Exercise description:
Check each line of the entries below for the word "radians", and copy out the ones that have it.

Data section:
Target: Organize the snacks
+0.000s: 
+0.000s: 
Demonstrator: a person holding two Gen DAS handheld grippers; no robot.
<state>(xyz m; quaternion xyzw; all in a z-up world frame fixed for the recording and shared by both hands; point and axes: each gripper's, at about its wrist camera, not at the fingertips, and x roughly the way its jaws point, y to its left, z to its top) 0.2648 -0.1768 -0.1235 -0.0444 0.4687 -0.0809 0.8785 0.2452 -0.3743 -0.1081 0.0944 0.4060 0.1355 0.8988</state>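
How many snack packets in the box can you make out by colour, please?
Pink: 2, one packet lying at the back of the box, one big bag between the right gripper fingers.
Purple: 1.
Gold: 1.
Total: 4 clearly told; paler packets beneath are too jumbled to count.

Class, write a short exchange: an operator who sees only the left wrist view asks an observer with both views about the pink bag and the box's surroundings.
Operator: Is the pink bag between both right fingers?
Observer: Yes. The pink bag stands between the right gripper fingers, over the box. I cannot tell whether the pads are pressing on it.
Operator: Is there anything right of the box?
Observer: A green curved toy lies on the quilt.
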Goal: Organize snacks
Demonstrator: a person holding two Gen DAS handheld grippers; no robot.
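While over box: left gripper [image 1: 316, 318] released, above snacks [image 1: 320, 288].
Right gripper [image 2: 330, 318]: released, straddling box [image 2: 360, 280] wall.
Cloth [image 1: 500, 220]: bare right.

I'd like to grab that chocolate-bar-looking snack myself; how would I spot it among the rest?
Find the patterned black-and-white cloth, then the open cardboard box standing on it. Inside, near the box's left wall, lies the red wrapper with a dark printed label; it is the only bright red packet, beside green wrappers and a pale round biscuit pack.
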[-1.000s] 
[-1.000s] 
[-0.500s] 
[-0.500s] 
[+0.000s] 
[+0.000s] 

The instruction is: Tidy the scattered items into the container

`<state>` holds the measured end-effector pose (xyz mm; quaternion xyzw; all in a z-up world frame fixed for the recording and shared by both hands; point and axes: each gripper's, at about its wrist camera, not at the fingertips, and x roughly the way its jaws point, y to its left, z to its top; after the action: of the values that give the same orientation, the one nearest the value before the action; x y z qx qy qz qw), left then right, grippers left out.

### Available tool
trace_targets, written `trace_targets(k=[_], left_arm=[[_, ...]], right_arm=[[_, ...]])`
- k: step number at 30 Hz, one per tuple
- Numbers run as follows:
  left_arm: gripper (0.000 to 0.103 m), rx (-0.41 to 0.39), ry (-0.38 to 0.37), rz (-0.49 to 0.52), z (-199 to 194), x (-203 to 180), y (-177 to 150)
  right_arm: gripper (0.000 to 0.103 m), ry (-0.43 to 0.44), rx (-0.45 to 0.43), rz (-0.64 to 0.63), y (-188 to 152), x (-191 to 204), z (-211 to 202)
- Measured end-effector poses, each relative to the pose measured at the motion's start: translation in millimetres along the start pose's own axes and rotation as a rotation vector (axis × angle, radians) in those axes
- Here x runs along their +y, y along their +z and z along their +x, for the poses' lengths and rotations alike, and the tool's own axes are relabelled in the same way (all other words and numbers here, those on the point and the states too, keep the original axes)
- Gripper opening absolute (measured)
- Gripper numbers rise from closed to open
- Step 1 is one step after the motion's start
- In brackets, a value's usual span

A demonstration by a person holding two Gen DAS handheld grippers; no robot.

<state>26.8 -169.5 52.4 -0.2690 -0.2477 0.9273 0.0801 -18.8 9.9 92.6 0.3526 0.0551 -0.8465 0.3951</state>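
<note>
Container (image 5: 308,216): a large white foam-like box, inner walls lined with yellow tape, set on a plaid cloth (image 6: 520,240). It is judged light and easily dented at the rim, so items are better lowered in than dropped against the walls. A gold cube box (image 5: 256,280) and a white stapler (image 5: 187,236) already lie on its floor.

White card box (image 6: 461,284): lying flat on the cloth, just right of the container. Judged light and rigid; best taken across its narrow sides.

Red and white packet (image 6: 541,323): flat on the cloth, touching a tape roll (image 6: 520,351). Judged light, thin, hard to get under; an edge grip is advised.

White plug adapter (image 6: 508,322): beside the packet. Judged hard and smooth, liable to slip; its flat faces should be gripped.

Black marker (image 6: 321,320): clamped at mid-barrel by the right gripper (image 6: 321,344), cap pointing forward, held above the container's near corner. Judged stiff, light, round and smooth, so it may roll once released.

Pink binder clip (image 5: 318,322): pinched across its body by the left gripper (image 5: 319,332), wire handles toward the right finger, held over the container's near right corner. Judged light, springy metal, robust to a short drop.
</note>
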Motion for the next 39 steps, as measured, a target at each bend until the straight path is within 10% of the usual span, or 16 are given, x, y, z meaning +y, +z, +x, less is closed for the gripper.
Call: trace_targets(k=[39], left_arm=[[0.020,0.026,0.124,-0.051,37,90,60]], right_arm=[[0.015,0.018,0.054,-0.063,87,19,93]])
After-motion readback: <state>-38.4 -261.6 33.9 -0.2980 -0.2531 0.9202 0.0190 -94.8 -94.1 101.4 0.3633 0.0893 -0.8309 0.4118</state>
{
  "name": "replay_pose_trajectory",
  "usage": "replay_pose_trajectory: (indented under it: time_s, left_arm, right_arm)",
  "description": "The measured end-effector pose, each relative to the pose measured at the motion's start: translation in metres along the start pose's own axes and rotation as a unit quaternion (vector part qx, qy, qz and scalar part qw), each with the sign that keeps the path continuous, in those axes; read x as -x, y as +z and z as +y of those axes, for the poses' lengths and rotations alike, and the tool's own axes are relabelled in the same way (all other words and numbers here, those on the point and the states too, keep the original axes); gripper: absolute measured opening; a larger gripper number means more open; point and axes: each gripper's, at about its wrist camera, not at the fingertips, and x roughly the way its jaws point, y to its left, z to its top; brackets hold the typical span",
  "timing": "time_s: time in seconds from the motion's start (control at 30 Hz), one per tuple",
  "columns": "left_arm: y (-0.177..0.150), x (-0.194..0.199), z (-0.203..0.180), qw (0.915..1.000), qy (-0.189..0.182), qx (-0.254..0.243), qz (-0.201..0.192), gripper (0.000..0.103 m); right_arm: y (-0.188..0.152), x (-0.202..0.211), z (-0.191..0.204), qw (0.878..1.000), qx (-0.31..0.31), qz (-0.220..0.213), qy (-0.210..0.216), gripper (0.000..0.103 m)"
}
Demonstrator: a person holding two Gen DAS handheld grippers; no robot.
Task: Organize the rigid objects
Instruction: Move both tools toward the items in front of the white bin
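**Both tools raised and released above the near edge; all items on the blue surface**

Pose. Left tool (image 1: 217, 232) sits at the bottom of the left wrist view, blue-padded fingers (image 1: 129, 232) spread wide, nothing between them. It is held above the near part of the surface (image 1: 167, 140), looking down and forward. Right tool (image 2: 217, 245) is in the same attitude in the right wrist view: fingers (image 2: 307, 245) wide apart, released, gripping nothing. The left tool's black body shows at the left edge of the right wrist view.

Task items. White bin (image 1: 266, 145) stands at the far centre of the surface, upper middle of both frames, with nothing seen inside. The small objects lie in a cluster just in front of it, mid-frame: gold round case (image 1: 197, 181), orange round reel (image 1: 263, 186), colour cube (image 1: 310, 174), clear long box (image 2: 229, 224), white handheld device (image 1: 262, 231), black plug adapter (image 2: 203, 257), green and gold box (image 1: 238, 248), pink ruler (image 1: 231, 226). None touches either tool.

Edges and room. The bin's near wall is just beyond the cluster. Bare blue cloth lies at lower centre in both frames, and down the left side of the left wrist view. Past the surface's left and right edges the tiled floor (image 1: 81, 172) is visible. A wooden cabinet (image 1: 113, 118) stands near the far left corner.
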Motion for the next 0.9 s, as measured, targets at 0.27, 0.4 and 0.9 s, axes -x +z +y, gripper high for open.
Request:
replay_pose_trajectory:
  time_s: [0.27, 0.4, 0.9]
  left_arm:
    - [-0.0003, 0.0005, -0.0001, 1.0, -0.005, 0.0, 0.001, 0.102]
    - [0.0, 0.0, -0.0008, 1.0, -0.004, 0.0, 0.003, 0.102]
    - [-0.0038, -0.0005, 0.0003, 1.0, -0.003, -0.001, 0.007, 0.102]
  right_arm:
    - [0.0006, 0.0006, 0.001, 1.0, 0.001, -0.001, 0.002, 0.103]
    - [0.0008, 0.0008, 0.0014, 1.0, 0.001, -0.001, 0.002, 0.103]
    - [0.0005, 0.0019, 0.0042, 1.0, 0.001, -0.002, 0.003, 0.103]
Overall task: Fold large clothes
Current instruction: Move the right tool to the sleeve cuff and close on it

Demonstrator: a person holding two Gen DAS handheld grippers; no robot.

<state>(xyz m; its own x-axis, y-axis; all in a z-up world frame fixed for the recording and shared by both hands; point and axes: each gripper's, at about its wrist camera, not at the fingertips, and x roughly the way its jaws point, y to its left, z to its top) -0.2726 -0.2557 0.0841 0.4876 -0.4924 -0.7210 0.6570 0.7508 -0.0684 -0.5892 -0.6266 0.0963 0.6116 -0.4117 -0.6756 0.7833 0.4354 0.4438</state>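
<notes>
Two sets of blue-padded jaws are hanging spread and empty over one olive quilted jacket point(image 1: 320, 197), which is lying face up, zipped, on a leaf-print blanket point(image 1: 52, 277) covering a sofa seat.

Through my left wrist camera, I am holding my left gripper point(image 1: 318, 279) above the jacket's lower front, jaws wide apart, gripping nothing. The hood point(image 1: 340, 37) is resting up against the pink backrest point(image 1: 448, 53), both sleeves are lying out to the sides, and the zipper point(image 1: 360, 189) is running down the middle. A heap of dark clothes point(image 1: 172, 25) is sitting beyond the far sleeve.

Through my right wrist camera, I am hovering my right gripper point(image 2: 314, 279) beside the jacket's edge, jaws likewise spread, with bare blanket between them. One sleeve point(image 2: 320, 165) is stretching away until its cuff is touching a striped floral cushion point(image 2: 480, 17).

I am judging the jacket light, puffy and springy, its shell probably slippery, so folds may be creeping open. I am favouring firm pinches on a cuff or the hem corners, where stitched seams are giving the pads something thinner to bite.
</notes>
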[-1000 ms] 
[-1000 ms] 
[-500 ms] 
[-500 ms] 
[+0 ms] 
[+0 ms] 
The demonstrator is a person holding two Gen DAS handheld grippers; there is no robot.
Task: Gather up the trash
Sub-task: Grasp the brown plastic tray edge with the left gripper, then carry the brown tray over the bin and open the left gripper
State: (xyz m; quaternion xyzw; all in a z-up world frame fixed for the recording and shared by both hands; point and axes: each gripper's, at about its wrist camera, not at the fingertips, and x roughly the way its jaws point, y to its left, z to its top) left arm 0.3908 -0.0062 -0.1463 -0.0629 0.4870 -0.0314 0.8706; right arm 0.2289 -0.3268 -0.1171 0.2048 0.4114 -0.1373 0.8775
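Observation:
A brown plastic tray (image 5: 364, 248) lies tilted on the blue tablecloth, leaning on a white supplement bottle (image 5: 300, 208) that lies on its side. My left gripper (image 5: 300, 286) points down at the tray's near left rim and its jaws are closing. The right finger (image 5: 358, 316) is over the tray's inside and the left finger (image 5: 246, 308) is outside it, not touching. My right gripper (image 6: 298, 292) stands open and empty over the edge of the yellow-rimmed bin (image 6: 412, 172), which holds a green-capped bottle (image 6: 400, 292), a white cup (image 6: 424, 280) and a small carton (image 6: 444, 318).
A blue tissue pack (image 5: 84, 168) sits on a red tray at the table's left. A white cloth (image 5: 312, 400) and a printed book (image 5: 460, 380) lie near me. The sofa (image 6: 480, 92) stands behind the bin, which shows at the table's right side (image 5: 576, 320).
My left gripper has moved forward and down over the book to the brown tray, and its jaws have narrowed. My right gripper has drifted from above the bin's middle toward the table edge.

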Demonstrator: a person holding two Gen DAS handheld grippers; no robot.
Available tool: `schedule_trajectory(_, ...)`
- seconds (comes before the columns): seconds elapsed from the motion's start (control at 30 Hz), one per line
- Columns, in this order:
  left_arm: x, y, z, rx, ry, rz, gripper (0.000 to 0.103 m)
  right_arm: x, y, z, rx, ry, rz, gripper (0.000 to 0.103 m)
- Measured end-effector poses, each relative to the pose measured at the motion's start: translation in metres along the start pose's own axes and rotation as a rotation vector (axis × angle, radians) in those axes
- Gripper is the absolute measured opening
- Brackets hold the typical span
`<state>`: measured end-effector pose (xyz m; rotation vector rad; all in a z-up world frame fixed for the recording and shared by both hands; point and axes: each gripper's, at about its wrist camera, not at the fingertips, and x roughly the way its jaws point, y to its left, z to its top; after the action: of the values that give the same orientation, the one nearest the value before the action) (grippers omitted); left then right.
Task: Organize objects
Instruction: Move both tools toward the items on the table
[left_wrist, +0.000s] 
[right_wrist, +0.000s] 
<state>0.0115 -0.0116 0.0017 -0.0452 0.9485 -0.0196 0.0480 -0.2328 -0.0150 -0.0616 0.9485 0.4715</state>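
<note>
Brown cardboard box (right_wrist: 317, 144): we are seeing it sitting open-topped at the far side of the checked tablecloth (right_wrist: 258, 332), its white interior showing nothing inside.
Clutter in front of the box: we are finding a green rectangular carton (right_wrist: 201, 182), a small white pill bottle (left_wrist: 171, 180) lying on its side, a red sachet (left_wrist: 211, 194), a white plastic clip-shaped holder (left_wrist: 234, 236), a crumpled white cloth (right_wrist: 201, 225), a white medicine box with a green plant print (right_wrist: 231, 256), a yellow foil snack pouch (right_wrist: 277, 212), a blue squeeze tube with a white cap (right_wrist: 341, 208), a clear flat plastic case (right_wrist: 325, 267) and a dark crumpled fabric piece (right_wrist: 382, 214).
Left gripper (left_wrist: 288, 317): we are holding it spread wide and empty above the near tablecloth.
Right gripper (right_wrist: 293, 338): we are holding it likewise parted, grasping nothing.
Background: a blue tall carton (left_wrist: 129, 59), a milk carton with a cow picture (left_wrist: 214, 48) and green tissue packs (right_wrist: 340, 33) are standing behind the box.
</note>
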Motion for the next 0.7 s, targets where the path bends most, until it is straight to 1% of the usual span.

The answer:
- Measured end-effector poses, each relative to the pose measured at the motion's start: translation in millimetres along the start pose's own axes and rotation as a rotation vector (axis × angle, radians) in those axes
- Measured end-effector poses, each relative to the pose measured at the motion's start: translation in metres along the start pose's own axes and rotation as a rotation vector (axis × angle, radians) in those axes

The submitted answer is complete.